We provide the results of our DDD regressions in Table 2. Holding everything else constant, vaccine uptake during the 2008–09 season among children was not significantly different in Maine from that in other states (p‐values > .05 for Maine and Maine × First 9 Weeks in all three regressions for ages < 18). This pattern changed in the first 9 weeks of the 2009–10 season when vaccine coverage among children was significantly higher in Maine than in the other states (p‐values < .001 for the triple interaction term Maine × First 9 Weeks × 2009–10 Season, the key variable of interest in our analysis). Moreover, this increase in uptake among children in Maine during the 2009–10 season appears largely limited to the first 9 weeks after vaccination started, as two of three coefficients for the interaction term Maine × 2009–10 Season—which represents the differences in uptake between Maine and the other states after the first 9 weeks—were not statistically significant. Examining patterns among adults and the elderly in the 2009–10 season, we see evidence that their uptake in Maine was lower during the first 9 weeks (two of three coefficients for the triple interaction term were negative and their p‐values < .001) and higher in the period after the first 9 weeks (all three coefficients for the term Maine × 2009–10 Season were positive and p‐values < .001).

Table 2.

Regression Results: Impact of School Vaccination Program on Influenza A(H1N1)pdm09 Virus Vaccine Coverage in Maine between October 11 and December 12, 2009, by Age Group

Variable/Interaction	Ages 6 m–4 years Coeff (p‐value)	Ages 5–12 years Coeff (p‐value)	Ages 13–17 years Coeff (p‐value)	Ages 18–49 years Coeff (p‐value)	Ages 50–64 years Coeff (p‐value)	Ages >64 years Coeff (p‐value)
Intercept	1.064 (<.001)	0.539 (<.001)	0.428 (<.001)	0.575 (<.001)	0.802 (<.001)	1.077 (<.001)
Maine	0.042 (.544)	0.067 (.257)	0.018 (.750)	0.078 (<.001)	0.223 (<.001)	0.222 (<.001)
First 9 vaccination weeks	1.237 (<.001)	0.916 (<.001)	0.725 (<.001)	0.765 (<.001)	1.761 (<.001)	3.473 (<.001)
2009–10 season	−0.508 (<.001)	−0.036 (.528)	0.074 (.207)	−0.150 (.001)	−0.376 (<.001)	−0.399 (<.001)
Maine × First 9 weeks	−0.114 (.641)	0.037 (.831)	0.062 (.519)	−0.178 (.008)	−0.260 (<.001)	0.094 (.391)
Maine × 2009–10 season	0.108 (.114)	0.169 (.003)	0.090 (.124)	0.285 (<.001)	0.184 (<.001)	0.360 (<.001)
First 9 weeks × 2009–10 season	1.838 (<.001)	1.875 (<.001)	0.930 (<.001)	0.198 (.024)	−0.606 (<.001)	−2.620 (<.001)
Maine × First 9 weeks × 2009–10 season	2.419 (<.001)	2.807 (<.001)	2.327 (<.001)	−0.628 (<.001)	0.089 (.351)	−0.627 (<.001)
R‐square	0.31	0.45	0.35	0.21	0.29	0.38
Percentage point change in uptake due to SIV program (95% CI)	21.8 [16.9, 26.7]	25.3 [21.8, 28.7]	20.9 [17.6, 24.2]	−5.7 [−7.2, −4.1]	0.8 [−0.9, 2.5]	−5.6 [−7.8, −3.5]
Change in number of vaccine doses received (95% CI)	15,395 [11,935, 18,856]	28,927 [24,956, 32,898]	18,267 [15,391, 21,144]	−30,167 [−38,470, −21,863]	2,225 [−2,455, 6,905]	−11,006 [−15,258, −6,753]
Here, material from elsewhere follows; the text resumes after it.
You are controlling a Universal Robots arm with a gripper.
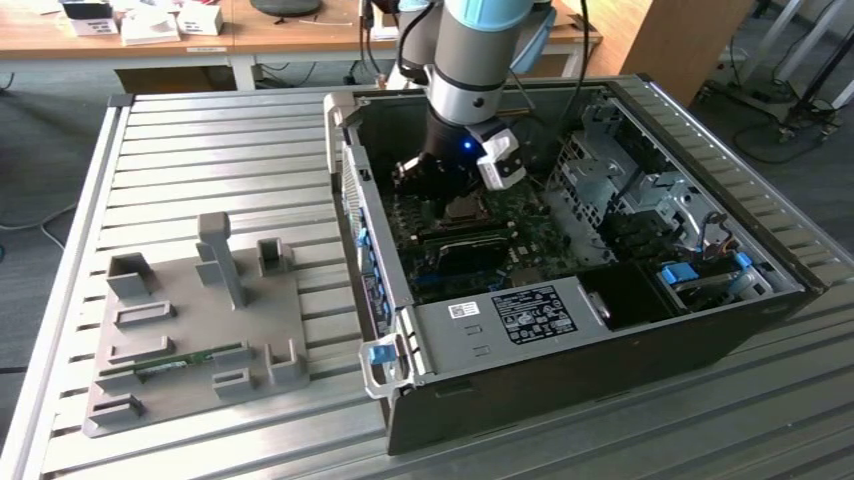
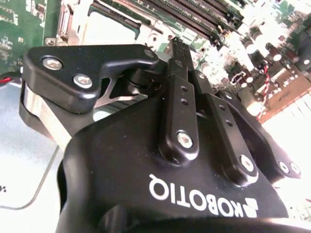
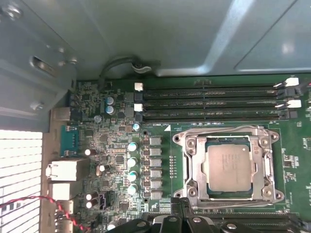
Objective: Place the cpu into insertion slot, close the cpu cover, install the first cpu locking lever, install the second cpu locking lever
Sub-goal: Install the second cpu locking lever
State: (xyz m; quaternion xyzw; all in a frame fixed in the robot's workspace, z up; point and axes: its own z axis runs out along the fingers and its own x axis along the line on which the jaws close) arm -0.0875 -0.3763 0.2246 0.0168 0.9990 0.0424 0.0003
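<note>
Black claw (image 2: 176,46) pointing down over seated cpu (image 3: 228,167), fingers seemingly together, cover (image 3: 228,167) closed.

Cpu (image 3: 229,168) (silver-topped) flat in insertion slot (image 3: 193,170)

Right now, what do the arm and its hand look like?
In the exterior view the arm is a silver-grey tube with a light blue joint cap, and a small blue light glows near its wrist. Black cables trail behind it. A white and grey block sits beside the black hand. In the second wrist view the hand is glossy black, with silver screws on its linked fingers and white lettering on its body.
</note>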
All explanatory variables are binary (yes/no). The symbol × denotes an interaction term between two or more variables.

The data for each regression (column) included one observation per‐week, per‐state over the 2008–09 and 2009–10 influenza seasons, 34 weeks each season, for a total of 1,088 observations per regression. The outcome variable was the percentage of the population, within each age group, that received the A(H1N1)pdm09 monovalent influenza vaccine each week on average. The coefficient of the triple interaction term (highlighted in bold typeface) can be interpreted as the additional weekly percentage of each age group's population in Maine that received the vaccine due to Maine's SIV program.

Regression models were estimated using robust standard errors and random effects for each state.

A graphical illustration that largely confirms these findings is provided in Figure S3 in the Appendix SA2, which shows Kaplan–Meier estimates of cumulative vaccine coverage in Maine and the 15 comparison states during the 2008–09 and 2009–10 influenza seasons. Figure S3 in Appendix SA2 shows that vaccine uptake in Maine was similar to uptake in the other states during the 2008–09 season. However, during the first 9 weeks of the 2009–10 season vaccine uptake among children was significantly higher in Maine than in the other states, while no appreciably differences can be seen among adults and the elderly. Conversely, after the first 9 weeks, vaccine uptake among children in Maine and other states appears to increase at roughly the same rate, while it increased faster among older groups in Maine than in other states.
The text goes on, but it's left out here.